EXERCISE DESCRIPTION: Copy out each line of the material in which the word "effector" can be found.

SUPPLIED INFORMATION:

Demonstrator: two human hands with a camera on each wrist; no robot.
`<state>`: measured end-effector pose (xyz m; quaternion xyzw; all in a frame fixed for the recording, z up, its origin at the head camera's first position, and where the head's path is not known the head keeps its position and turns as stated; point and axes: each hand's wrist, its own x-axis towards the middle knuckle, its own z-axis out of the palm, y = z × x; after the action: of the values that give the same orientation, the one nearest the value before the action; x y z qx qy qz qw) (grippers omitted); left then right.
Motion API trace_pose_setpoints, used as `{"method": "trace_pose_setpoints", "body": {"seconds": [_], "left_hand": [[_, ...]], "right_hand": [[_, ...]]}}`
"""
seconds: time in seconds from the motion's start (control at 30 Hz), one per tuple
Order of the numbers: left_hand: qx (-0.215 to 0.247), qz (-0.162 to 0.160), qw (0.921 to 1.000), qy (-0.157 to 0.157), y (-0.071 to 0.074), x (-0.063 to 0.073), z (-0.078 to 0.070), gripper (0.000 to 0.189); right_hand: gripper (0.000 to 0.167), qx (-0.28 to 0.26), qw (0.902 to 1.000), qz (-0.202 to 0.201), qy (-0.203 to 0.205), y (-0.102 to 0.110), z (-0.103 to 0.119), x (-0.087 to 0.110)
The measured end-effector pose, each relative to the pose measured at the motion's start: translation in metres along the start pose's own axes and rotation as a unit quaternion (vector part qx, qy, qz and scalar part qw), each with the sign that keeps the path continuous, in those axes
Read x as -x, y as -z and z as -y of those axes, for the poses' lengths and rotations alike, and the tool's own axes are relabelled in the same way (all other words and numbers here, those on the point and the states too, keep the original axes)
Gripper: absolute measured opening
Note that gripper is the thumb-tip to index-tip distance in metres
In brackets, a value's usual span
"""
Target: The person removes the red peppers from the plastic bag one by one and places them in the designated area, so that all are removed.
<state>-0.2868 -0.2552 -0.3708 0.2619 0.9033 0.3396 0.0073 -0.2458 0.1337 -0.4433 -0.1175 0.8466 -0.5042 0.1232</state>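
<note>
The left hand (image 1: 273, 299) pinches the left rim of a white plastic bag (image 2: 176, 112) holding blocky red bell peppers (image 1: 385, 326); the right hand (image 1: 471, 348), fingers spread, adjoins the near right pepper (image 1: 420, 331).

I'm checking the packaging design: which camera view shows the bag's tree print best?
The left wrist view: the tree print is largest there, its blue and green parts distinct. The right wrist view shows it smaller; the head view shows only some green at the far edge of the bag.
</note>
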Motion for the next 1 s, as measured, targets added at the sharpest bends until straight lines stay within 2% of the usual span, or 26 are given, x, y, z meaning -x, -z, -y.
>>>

SOLUTION TO THIS TASK:
`<state>`: measured end-effector pose (xyz m; quaternion xyzw; all in a frame fixed for the recording, z up, its origin at the head camera's first position, and where the head's path is not known the head keeps its position and turns as stated; point and axes: each hand's wrist, its own x-axis towards the middle knuckle, its own z-axis out of the palm, y = z × x; after the action: of the values that give the same orientation, the one nearest the value before the action; x y z qx qy qz qw) (grippers omitted); left then right.
The measured end-effector pose, each relative to the pose measured at the motion's start: translation in metres along the start pose's own axes and rotation as a unit quaternion (vector part qx, qy, qz and scalar part qw), each with the sign that keeps the path continuous, in those axes

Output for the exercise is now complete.